Of these amateur soldierings he speaks as a ‘wandering life of military service,’ a very amusing view of what everybody else but that pompous historian regarded as mere picnics.
But Gibbon, although his person was not precisely that of an ideal military commander, and although the awkward squads he accompanied were not easily comparable with the legions of old Rome, affected to believe that the military knowledge he thus acquired among the hills and woodlands of Hants and Dorset was of the greatest use in helping him to understand the strategic feats of Cæsar and Hannibal in Britain or across the Alps. Let us smile!

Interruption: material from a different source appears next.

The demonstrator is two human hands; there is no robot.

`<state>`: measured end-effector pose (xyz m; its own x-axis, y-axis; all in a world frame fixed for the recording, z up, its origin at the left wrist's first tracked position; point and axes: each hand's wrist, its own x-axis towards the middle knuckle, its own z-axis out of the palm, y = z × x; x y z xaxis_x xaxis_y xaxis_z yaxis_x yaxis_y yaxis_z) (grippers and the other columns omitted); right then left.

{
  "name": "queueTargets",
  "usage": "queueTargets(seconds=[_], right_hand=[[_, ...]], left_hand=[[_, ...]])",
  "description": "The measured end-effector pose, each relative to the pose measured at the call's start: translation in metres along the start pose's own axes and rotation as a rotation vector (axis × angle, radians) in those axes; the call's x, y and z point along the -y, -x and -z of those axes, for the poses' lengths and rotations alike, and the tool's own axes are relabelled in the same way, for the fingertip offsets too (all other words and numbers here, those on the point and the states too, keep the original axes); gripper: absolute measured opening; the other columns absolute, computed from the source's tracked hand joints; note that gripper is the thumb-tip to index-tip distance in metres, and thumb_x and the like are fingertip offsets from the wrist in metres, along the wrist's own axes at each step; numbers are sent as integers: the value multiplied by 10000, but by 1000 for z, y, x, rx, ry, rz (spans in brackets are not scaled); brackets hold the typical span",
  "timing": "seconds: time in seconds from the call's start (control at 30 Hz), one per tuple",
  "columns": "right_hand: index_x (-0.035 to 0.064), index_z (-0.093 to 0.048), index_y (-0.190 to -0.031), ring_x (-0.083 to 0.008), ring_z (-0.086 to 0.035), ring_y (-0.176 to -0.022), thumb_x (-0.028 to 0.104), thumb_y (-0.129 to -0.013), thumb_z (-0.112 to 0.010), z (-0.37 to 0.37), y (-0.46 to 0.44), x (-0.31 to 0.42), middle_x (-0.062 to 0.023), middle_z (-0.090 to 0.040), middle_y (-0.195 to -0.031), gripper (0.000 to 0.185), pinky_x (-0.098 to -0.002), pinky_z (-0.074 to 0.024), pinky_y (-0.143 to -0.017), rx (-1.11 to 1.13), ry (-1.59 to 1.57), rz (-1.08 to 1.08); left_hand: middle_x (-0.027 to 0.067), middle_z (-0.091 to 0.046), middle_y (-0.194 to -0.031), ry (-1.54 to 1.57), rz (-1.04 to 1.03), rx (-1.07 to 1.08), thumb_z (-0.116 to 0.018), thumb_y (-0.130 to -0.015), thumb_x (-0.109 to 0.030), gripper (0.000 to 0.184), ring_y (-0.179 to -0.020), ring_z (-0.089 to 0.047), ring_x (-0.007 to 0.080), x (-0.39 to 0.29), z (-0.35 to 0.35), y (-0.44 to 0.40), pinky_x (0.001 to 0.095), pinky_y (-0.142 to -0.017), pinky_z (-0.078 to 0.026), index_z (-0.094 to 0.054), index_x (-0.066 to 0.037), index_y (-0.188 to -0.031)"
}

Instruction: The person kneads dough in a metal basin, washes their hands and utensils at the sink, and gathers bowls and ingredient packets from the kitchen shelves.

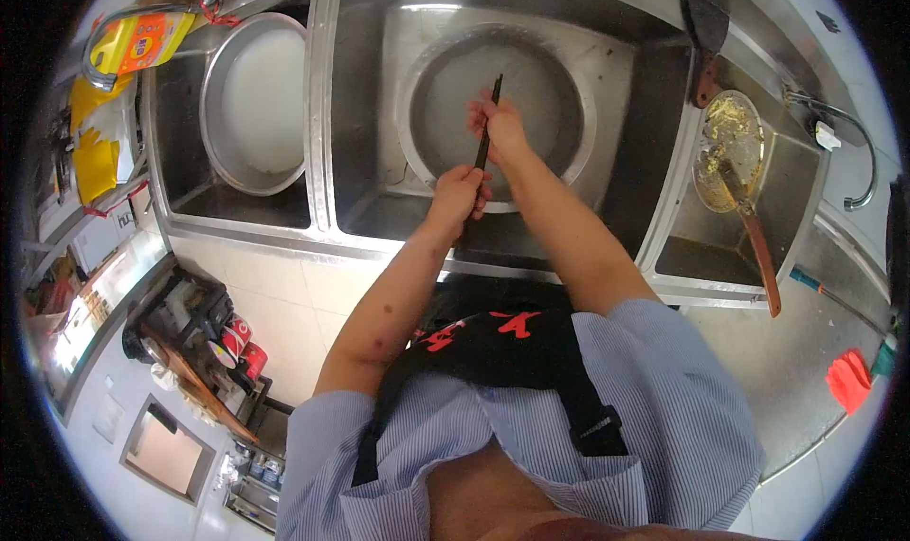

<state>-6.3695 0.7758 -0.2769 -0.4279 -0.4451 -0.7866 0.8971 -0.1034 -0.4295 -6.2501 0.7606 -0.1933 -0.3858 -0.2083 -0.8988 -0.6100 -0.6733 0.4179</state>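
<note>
Grasping dark chopsticks over the basin in the middle sink, nearer with the left hand, farther with the right hand. Seemingly at the rubbing step; next, probably best to keep the near grip firm and work the far one lengthwise.

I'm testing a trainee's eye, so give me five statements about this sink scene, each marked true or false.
1. The left grip and right grip hold slender dark sticks. True.
2. The sticks are bright red. False: they are dark.
3. A round silvery metal basin beneath them holds cloudy liquid. True.
4. A brown wooden-handled tool lies inside that basin. False: it lies in the right-hand sink area.
5. A glossy yellow-and-orange package is at far left. True.
</note>
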Motion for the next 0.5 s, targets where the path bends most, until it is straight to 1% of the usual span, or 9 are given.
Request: queueTargets(seconds=[0.03,0.07,0.13,0.17,0.27,0.37,0.47,0.5], right_hand=[[30,-528,-964,-118,-463,-555,197,-922,-431,1,3,6,-42,-496,-671,198,-260,-430,-497,-59,98,-32],[32,-529,-938,-117,-453,-544,206,-924,-422,11,-4,7,-39,-494,-667,204,-260,-419,-488,-67,105,-58],[37,-530,-888,-114,-431,-523,223,-929,-404,24,-20,7,-35,-489,-658,228,-261,-397,-469,-81,105,-109],[44,-521,-831,-111,-401,-499,240,-933,-384,25,-23,7,-33,-480,-648,260,-260,-369,-454,-121,140,-125],[40,-530,-856,-105,-400,-494,233,-931,-389,21,-41,12,-35,-480,-647,250,-252,-360,-441,-210,105,-109],[26,-543,-872,-106,-408,-496,189,-917,-420,20,-42,14,-41,-484,-644,208,-244,-360,-426,-88,-92,-107],[10,-550,-897,-105,-412,-495,145,-897,-452,19,-38,14,-41,-487,-642,166,-231,-365,-415,-68,-133,-16],[5,-549,-905,-107,-414,-494,132,-891,-463,20,-35,17,-42,-490,-642,154,-227,-371,-418,-143,-147,-53]], left_hand=[[30,-477,-621,-18,-1,17,-400,-919,-193,235,-478,-412,104,1,3,1,246,-402,-321,-540,-5,-906],[34,-483,-624,-37,0,32,-401,-918,-193,242,-470,-409,104,3,4,2,245,-398,-318,-547,-1,-912],[33,-481,-622,-111,30,-13,-405,-915,-195,243,-457,-400,103,2,3,6,244,-391,-312,-552,-2,-898],[33,-481,-621,-146,44,-36,-408,-914,-197,244,-450,-396,102,1,3,6,243,-387,-309,-555,-3,-891],[40,-482,-627,-63,45,12,-418,-908,-190,214,-451,-397,104,-4,3,9,238,-382,-299,-535,-16,-865],[53,-491,-651,128,59,80,-452,-892,-167,148,-478,-414,107,-6,3,8,243,-387,-314,-498,-31,-854],[47,-491,-691,57,15,19,-496,-883,-180,159,-501,-409,101,-8,-3,2,241,-395,-312,-471,-31,-932],[46,-488,-691,43,29,30,-500,-881,-176,153,-505,-411,102,-7,-5,0,242,-396,-313,-472,-34,-928]])
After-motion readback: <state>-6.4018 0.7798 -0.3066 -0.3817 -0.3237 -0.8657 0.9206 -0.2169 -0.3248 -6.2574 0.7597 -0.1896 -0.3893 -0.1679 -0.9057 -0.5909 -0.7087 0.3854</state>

In after years, when living at Lausanne, amid the eternal hills and mountains of Switzerland, he looked back upon those days with regret, alike for the good company of his brother officers, the jovial nights at the ‘Crown’ in ‘pleasant, hospitable Blandford,’ and for the interference those happy times caused to his studies; when, instead of burning the midnight oil, he drank deeply of the two-o’clock-in-the-morning punch-bowl.
Many of Blandford’s natives have risen to more than local eminence. Latest among her distinguished sons is Alfred Stevens, that fine artist who designed the Wellington Monument in St. Paul’s Cathedral, as yet, unhappily, incomplete. He came into contact with governments and red-tape, and broken in spirit and in health by disappointments, died in 1875. A tablet on the wall of his birthplace in Salisbury Street records the fact that he was born in 1817.
XXXVII
WINTERBORNE WHITCHURCH
Sixteen and a quarter miles of very varied road brought the old coachmen with steaming horses clattering from Blandford into Dorchester, past the villages of Winterborne Whitchurch, Milborne St. Andrew, and the village of Piddletown, which is by no means a town, and never was.